According to the view of some, they would argue that if you’re studying ageing, if you’re trying to work on ageing and make use of the science of ageing, what you want to do is to allow people to age naturally and normally but remain free of the diseases of ageing. So there’s kind of the good ageing and the bad ageing. I think my understanding of that notion is really a pragmatic approach to aging which has been developed by doctors. If I go to my doctor, I’m in my late 50s and I say, look, I’m worried because my eyesight’s not so good, there’s something wrong with my eyes, and she’ll say, no no no, you’re in your late 50s, it’s just normal ageing of the eyes. Or if I say, my skin’s wrinkling, a bit worried, and she’ll say, no no no, that’s just the age, it’s just not normal ageing of your skin.

But from a biological perspective, from the point of view of biological processes there isn’t really any basis for this division between diseases of aging and kind of normal aging.

Here, we’re talking about senescence; we’re talking about all of the different aspects of senescence. I’m not talking about maturation, I’m talking about deterioration. The fact that my eyesight is failing is because of deterioration of my eyes, or if my skin is wrinkling, it doesn’t hurt; it’s not a disability or anything, but from a biological perspective, what’s happening here is the beginnings of essentially the degeneration of my skin. As I get older, it will become more and more severe, and my eyesight will get worse and worse.

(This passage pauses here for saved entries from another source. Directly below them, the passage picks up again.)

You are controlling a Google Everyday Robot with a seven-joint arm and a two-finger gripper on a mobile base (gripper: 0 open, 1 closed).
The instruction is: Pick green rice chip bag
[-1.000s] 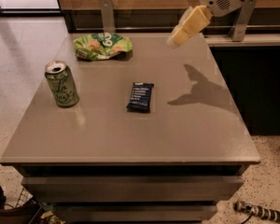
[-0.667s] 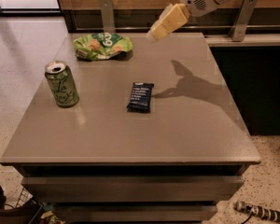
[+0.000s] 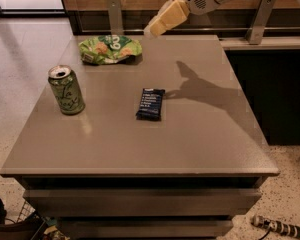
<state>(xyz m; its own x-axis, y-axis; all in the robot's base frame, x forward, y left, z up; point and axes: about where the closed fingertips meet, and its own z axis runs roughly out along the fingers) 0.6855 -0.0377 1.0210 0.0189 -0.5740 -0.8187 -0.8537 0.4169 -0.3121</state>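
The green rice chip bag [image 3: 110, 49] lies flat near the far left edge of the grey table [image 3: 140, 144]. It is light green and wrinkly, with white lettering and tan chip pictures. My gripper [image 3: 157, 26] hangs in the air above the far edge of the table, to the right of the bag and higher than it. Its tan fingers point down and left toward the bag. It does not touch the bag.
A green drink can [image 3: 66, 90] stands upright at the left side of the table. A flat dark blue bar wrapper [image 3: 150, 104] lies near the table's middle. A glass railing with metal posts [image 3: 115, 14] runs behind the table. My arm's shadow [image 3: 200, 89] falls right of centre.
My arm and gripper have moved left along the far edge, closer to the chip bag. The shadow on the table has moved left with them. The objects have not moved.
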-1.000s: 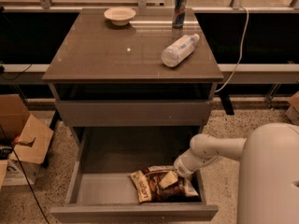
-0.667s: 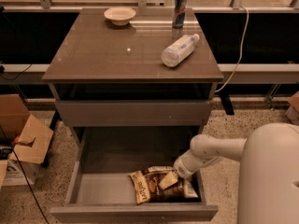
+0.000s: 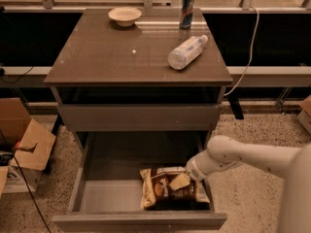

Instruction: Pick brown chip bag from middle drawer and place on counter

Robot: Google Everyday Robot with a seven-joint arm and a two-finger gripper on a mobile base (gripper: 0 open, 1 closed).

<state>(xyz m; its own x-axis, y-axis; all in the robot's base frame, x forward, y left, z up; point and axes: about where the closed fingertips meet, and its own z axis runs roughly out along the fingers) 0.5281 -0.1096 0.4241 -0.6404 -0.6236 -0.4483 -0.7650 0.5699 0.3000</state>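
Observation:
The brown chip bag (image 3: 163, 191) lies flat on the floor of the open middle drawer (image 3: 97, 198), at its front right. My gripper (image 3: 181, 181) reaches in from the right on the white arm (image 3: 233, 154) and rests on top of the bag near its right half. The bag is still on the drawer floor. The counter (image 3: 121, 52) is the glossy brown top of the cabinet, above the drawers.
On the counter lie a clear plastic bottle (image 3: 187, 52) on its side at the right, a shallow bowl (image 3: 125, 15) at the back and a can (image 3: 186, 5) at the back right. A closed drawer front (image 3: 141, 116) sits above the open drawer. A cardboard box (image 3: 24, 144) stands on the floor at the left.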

So the division between kind of normal ageing, normal senescence if you like, and diseases of ageing actually, in scientific terms, has no real rationale behind it. In fact, this division between ageing and disease is something that is quite permeable. Over the years, increasingly, conditions that are part of ageing, which were once viewed as normal ageing, such as muscle wasting, sarcopenia or even Alzheimer’s disease, are now regarded as diseases. When I was a boy, Alzheimer’s disease only referred to the hereditary Alzheimer’s disease which you develop when you’re in your middle age, and the later dementia was called normal senility, so you wouldn’t say grandma’s got Alzheimer’s disease, you’d say grandma’s just a bit senile. That’s just nature taking its course.

From that point of view, this division between normal ageing and diseases of ageing has no rational basis, and in fact, all of it is essentially pathological. The whole process of senescence is a pathological process; it’s all kind of a disease state. Looking at it from that point of view, I don’t think scientifically it’s a controversial thing to say that senescence is fundamentally a disease process. When I think that my eyesight started to go and my skin started to wrinkle, these are just the beginning stages of a massive disease process that I’ll eventually die from.

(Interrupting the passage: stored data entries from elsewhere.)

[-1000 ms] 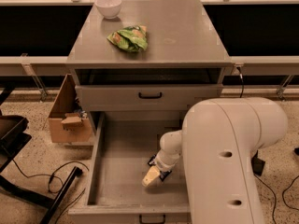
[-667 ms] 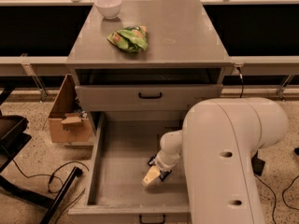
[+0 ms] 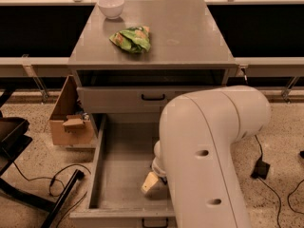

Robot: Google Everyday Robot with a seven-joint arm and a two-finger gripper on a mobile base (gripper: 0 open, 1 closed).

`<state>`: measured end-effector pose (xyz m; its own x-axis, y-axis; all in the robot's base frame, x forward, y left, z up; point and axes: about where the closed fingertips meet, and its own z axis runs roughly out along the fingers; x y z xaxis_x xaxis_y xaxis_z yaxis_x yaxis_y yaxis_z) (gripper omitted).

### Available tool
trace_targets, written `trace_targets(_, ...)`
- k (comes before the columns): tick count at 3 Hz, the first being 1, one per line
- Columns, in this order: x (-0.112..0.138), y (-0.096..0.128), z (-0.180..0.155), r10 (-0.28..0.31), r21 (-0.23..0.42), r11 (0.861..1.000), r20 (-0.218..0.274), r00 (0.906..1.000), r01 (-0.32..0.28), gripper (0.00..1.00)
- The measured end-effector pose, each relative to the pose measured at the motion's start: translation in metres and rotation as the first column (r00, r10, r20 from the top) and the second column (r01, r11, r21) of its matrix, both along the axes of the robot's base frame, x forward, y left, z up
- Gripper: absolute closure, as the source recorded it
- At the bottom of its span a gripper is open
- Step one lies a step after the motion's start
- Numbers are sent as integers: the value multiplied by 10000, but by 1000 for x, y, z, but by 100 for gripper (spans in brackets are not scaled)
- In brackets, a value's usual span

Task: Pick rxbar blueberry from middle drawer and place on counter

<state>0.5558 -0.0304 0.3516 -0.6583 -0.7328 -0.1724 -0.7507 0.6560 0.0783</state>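
Note:
The middle drawer is pulled wide open below the cabinet, and its grey floor shows on the left side. My gripper reaches down inside it, near the floor at the front right. My large white arm covers the drawer's right part. The rxbar blueberry does not show clearly; it is hidden by the arm or the gripper. The counter is the grey top of the cabinet, above and behind the drawer.
A green chip bag and a white bowl sit on the counter's left half. The shallower upper drawer front is nearly closed. A cardboard box stands on the floor to the left, with cables and a black stand nearby.

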Motion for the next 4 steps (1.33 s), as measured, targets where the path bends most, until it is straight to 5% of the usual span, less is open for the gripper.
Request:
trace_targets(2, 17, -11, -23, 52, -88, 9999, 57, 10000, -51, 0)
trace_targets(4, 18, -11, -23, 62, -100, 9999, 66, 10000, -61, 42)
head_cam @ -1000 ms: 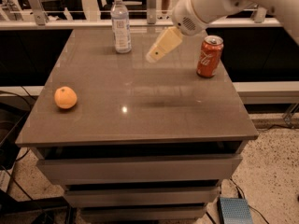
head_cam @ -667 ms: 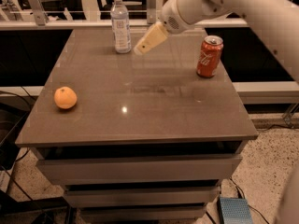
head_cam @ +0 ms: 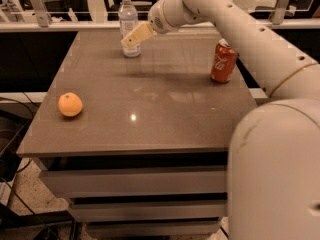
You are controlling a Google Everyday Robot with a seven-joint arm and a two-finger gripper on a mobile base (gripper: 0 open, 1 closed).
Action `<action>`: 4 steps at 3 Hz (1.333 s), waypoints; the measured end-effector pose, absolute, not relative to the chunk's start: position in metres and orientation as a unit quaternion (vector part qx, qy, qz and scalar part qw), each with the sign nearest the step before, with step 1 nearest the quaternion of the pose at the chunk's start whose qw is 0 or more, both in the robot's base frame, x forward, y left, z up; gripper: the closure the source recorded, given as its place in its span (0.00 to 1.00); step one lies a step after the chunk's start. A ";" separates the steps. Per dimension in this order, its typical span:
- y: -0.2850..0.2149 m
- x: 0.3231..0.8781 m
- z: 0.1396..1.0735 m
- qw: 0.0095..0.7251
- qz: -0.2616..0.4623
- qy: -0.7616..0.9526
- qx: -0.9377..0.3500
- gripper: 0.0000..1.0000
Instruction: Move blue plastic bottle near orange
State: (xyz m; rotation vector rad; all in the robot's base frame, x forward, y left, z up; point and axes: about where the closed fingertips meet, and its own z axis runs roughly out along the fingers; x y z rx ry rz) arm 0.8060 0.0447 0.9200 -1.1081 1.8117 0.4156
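The blue plastic bottle (head_cam: pixel 127 15), clear with a white cap and pale label, stands upright at the far edge of the table, left of centre. The orange (head_cam: pixel 70 104) lies near the table's left edge, well in front of the bottle. My gripper (head_cam: pixel 130 39), tan at its tip, reaches in from the right on the white arm. Its tip lies over the bottle's lower half in the picture. I cannot tell whether it touches the bottle.
A red Coca-Cola can (head_cam: pixel 223 61) stands near the right edge of the brown table (head_cam: pixel 150 119). My white arm (head_cam: pixel 240 29) crosses above the table's right side. Railings and chairs stand behind the table.
My gripper has moved left and toward the far edge, from midway between can and bottle to right at the bottle. Bottle, orange and can have not moved.
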 end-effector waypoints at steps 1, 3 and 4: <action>0.075 0.840 0.908 0.478 0.202 0.739 -0.430 0.00; 0.115 0.864 0.911 0.496 0.266 0.720 -0.407 0.40; 0.110 0.864 0.917 0.506 0.276 0.713 -0.399 0.63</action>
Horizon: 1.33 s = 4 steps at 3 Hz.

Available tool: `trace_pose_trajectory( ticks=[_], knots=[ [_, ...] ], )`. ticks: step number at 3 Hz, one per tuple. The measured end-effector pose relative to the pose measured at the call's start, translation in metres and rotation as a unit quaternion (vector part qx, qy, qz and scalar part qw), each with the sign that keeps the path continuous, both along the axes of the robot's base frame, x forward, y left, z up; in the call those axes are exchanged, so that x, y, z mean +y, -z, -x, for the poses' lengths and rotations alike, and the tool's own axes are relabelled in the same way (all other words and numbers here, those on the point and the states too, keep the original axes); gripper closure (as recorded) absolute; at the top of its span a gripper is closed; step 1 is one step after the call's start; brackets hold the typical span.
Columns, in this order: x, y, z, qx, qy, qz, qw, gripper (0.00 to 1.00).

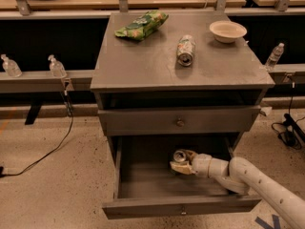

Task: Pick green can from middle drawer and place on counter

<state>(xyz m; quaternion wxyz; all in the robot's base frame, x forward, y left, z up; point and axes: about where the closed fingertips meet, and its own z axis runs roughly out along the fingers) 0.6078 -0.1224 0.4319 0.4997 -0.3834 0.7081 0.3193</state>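
The green can [179, 155] stands upright in the open middle drawer [143, 185], right of its middle, silver top showing. My gripper [182, 161] reaches into the drawer from the right on a white arm [257, 180]. Its tan fingers [188, 153] sit on either side of the can and close against it. The can rests on the drawer floor. The grey counter [143, 63] is the cabinet top above.
On the counter lie a green chip bag [141, 25], a pale white-and-green can [186, 50] on its side and a white bowl [228, 31]. The upper drawer front [180, 122] is closed. Clear bottles [57, 67] stand on side ledges. A cable [47, 151] runs on the floor.
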Motion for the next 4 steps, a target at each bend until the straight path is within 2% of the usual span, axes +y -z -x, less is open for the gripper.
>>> trace_pose_trajectory(
  ticks=[1, 2, 3, 4],
  knots=[
    [-0.020, -0.045, 0.000, -0.023, 0.001, -0.030, 0.9993, 1.00],
    [-0.042, -0.098, 0.009, -0.025, -0.010, -0.056, 0.9981, 1.00],
    [-0.055, -0.133, 0.008, -0.022, -0.019, -0.059, 0.9978, 1.00],
    [-0.068, -0.175, -0.007, -0.044, -0.037, -0.063, 0.9964, 1.00]
  ],
)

So what’s sometimes stated that scientists working on the biology of aging should be doing, which is that they should be looking to treat aging-related diseases but not aging itself, really makes no sense whatsoever. All of it is bad, so intervening in any part of it is something that what we should be doing, ethically it’s the right thing to do, to treat the whole aging process.

And I think this false dichotomy between ageing and disease is something which is and has been a kind of an obstruction to investigating research on the biology of ageing. I’ll just give a kind of slightly silly example: at the moment the Medical Research Council which is one of the main funding agencies in the UK don’t really fund research on the basic biology of ageing because they say ageing is not a disease, whereas Biotechnology and Biological Sciences Research Council which is the main funding agency for biology will be reluctant to fund you if you say you’re interested in how ageing gives rise to ageing-related diseases because they say they don’t fund disease.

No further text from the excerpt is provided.